--- START ---

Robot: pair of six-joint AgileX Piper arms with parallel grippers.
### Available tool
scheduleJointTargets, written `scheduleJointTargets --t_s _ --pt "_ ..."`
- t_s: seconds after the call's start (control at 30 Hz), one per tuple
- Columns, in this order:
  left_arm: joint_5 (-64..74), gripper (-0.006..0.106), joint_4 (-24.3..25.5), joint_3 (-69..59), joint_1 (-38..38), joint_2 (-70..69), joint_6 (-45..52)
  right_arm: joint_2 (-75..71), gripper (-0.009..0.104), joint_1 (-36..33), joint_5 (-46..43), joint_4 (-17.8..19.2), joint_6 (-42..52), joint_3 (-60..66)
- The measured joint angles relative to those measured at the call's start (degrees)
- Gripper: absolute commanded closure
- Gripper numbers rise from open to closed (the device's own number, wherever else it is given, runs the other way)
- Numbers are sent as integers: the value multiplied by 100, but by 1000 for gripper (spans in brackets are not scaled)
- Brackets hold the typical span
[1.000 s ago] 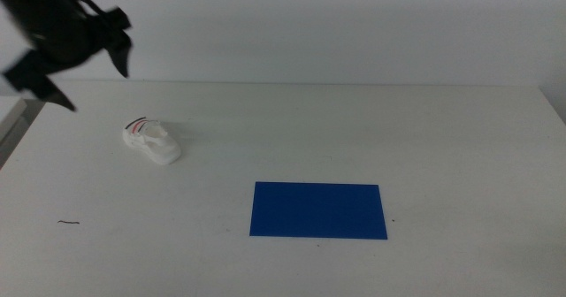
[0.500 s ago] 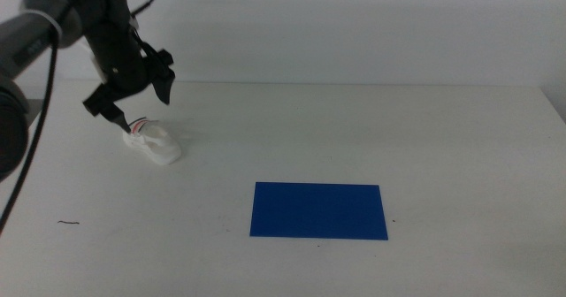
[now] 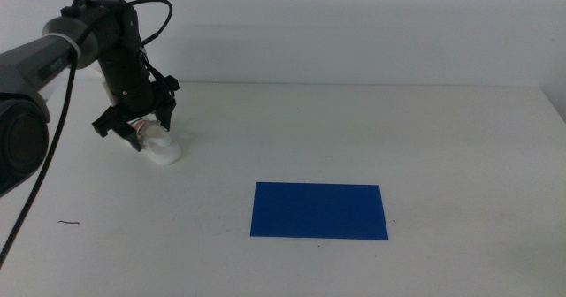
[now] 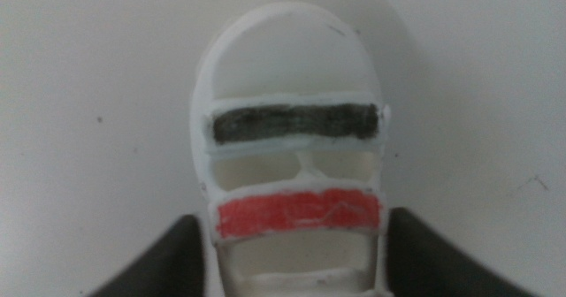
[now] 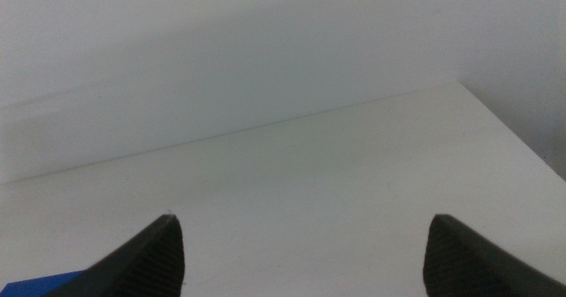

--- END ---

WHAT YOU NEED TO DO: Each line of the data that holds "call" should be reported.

COMPLETED TASK:
- t_s: seconds after the call's start (control at 30 Hz), one per tuple
- The measured joint angles relative to those measured at the call's start (degrees)

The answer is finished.